The reason I brought it up is because many think Ruger's making of larger handguns is because they want them to be stronger than other brands. Some believe because Smith and Wesson is smaller, it's not as strong, and that's not true. Forging a machining allows the same strength in a smaller gun, again not better or worse, just smaller. I also agree, Ruger's quality control and customer service is great, another reason I tend to buy from Ruger.


----------



## paratrooper (Feb 1, 2012)

Interesting thoughts and opinions. At this stage in my life though, my firearms buying days are pretty much all behind me now. It's been a good long while since I've acquired a new firearm. Or, even traded one for that matter. 

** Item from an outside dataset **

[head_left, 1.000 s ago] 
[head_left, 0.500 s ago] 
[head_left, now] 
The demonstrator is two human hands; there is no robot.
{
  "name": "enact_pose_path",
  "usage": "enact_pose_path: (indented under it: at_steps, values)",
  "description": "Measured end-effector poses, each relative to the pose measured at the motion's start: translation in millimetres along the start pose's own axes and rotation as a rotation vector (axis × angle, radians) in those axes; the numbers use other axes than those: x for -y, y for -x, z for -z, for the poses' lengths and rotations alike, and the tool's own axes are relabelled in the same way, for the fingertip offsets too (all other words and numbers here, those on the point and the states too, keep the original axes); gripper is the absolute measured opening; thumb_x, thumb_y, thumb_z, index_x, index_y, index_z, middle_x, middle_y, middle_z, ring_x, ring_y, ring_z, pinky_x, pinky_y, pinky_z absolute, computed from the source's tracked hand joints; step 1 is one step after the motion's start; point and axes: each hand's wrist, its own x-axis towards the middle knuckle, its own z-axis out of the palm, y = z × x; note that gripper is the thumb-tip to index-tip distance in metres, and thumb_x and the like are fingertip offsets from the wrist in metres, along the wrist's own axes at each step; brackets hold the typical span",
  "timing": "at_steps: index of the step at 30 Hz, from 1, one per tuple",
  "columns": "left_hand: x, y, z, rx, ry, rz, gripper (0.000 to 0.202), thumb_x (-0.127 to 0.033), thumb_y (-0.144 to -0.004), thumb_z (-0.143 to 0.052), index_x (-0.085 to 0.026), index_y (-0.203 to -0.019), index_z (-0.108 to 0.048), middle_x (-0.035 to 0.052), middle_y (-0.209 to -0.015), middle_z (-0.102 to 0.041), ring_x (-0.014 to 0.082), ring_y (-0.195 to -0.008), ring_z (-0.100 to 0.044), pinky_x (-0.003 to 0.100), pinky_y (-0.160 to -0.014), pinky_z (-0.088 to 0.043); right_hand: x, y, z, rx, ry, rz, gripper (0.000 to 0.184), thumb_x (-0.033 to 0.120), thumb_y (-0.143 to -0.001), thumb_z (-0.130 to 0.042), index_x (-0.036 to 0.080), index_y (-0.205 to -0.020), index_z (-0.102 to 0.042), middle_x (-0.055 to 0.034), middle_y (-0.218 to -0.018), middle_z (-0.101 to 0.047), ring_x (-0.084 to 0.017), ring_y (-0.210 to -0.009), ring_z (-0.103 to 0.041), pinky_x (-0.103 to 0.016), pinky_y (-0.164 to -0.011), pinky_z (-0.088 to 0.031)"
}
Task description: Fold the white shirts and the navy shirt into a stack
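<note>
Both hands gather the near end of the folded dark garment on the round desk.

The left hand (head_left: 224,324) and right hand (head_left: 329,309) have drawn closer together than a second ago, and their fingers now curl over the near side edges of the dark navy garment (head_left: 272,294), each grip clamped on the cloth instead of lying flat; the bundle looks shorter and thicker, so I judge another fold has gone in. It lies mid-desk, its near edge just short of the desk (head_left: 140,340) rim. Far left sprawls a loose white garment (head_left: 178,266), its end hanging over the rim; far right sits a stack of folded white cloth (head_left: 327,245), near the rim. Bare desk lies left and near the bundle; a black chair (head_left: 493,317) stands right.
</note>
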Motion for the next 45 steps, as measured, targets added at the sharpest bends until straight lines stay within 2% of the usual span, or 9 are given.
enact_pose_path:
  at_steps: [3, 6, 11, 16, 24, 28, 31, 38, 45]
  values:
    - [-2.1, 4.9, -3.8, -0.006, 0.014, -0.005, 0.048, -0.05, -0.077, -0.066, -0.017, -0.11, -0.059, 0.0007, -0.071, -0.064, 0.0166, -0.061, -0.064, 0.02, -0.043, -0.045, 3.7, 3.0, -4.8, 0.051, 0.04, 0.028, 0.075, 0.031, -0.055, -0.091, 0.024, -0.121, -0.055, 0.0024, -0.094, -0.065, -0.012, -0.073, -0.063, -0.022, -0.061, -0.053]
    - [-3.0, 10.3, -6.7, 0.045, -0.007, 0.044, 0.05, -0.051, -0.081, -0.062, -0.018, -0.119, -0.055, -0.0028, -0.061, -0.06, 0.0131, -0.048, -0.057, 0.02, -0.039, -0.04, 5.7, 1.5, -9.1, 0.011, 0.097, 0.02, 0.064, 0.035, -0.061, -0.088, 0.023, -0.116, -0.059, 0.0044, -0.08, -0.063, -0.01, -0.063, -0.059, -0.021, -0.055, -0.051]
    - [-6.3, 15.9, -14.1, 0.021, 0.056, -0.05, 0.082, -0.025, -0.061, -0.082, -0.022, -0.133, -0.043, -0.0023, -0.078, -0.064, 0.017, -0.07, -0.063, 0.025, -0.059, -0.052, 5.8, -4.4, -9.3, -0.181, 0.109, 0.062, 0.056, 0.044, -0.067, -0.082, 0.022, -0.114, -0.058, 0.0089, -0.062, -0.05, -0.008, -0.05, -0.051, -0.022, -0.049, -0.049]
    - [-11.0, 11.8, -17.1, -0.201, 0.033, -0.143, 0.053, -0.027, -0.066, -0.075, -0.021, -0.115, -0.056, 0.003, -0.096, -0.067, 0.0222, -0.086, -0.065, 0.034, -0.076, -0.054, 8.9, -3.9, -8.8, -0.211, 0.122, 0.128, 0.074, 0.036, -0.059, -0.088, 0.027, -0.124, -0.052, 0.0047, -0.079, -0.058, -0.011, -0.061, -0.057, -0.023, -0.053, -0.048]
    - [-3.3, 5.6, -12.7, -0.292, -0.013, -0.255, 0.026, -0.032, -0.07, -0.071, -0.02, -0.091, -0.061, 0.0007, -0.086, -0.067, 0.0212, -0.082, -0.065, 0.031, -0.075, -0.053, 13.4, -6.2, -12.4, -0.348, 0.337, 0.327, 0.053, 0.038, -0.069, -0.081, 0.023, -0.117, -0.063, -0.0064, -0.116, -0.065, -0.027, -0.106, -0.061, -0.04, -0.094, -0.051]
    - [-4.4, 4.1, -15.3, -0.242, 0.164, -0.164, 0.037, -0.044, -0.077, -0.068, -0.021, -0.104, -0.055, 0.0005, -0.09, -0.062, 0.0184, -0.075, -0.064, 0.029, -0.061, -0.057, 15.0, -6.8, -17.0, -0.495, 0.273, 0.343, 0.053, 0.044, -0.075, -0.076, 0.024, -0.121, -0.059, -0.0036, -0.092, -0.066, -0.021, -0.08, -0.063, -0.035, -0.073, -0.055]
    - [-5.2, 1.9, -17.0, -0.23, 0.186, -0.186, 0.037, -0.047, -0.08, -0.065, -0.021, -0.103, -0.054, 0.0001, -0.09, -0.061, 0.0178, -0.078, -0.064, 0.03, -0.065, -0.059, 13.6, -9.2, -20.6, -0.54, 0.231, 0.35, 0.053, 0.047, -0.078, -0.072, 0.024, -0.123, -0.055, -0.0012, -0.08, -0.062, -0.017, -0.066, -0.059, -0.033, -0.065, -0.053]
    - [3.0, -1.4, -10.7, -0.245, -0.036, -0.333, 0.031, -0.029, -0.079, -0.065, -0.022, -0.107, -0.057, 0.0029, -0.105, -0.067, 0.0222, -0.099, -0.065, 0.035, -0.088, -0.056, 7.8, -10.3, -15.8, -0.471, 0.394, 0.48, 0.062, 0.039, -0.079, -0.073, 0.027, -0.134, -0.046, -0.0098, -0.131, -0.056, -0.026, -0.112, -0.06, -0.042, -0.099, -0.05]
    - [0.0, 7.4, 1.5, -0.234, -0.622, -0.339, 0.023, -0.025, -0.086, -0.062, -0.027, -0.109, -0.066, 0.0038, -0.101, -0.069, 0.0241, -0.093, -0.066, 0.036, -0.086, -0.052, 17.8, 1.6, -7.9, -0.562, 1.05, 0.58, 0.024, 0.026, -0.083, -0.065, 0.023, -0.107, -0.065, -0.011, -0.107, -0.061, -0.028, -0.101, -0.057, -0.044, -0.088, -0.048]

As time goes by, I'll be selling them off as I see appropriate. Same goes for my knives.


----------



## win231 (Aug 5, 2015)

The last S&W I bought was the last one I'll ever buy. It was a Model 500. After only 200 rounds (mostly mid-power handloads), it had to go back to S&W twice for timing problems. I had the same issues with their Model 460 - timing & the comp would also loosen & fly off every 10 rounds. Each time they went back for repair, the "hand" was replaced...and the replaced part would quickly wear again. I know their parts are MIM; maybe that's the problem; maybe the steel is too soft. I don't care how they're made, as long as they work. Sure it's under warranty, but after a while, I got tired of shipping again & again.

Until recently, I never knew what that pin in the barrel was for. When S&W eliminated that pin, owners sent their Smiths back with crooked barrels - on brand new guns. I think the pin prevents the barrel from turning.
It's hard for me to get excited at new models or re-introduced models when I know I'd be paying a very high price for poor quality. And that lock really sealed the deal for me. I didn't really mind it on the 460 & 500, since they were only range toys - not defensive guns. I'm aware of incidents where the guns locked up during firing. I read something interesting about those locks. S&W talked about how reliable they are, then in the same breath, "Guns for law enforcement issue are available without integral locks."


----------



## Steve M1911A1 (Feb 6, 2008)

win231 said:


> ...S&W...Until recently, I never knew what that pin in the barrel was for. When S&W eliminated that pin, owners sent their Smiths back with crooked barrels - on brand new guns. *I think the pin prevents the barrel from turning*...[emphasis added]


Well, yes, it used to.

Eliminating that pin probably saved $2.00 in manufacturing costs, which translates to about $6.00 at retail.
Well, OK, "a penny saved is a penny earned."
Yeah. Right.

Look at the bright side: Without the pin, it's easier to tweak the barrel, to better align fixed "combat" sights.


----------



## Craigh (Jul 29, 2016)

Steve M1911A1 said:


> Well, yes, it used to.
> 
> Eliminating that pin probably saved $2.00 in manufacturing costs, which translates to about $6.00 at retail.
> Well, OK, "a penny saved is a penny earned."
> ...


I didn't mind the loss of the pinned barrel so much as losing the recessed cylinders, more from an aesthetic view than anything else. After all, I don't think Colt or Ruger ever had pinned barrels. None the less, I'd prefer it for some reason. Again, maybe just aesthetics.


----------



## Mowgli Terry (Sep 19, 2019)

Personal Experience: Yesterday took a satchel full of handguns to a local indoor range. Among this assemblage of handguns was a vintage Combat Masterpiece and a Model 19-5. I recall the gnashing of teeth and tears when that 19-5 came out. It was the end of the world.

I was shooting the 19-5 with 38 Specials cartridges. The gun had been bought since K-38 had all vanished. Originally, started shooting the 19 and forgot all about getting a K38. To me, this 19 and the Combat Masterpiece are unbeatable. The old guns are great. These relatively new guns do very well in their own right. If I get the hots to shoot a 357 there' a perfectly good 28-2 back in the safe.


----------



## Slugo (Oct 9, 2019)

An absolute S&W classic!


----------



## nrd515525 (Feb 12, 2007)

I'm not even interested in the current S&W revolver lineup I have 3 Model 28-2's, and when I get a pre-lock 686 in 4", and a pre-lock 29 or maybe a 629, I'm done with buying revolvers. With my 3 Dan Wesson .357's, SAR sr38, and Taurus 658, I'm good with .357's already.


----------



## Minorcan (Apr 18, 2020)

I'm new here, this is my first post. Here's a vintage Model 19 from when quality was what S&W was all about. The pin kept the barrel where it was supposed to be. The pin wouldn't make the barrel go in straight if it was installed crooked. The crooked barrels on new guns are from poor craftsmanship and not paying attention.


----------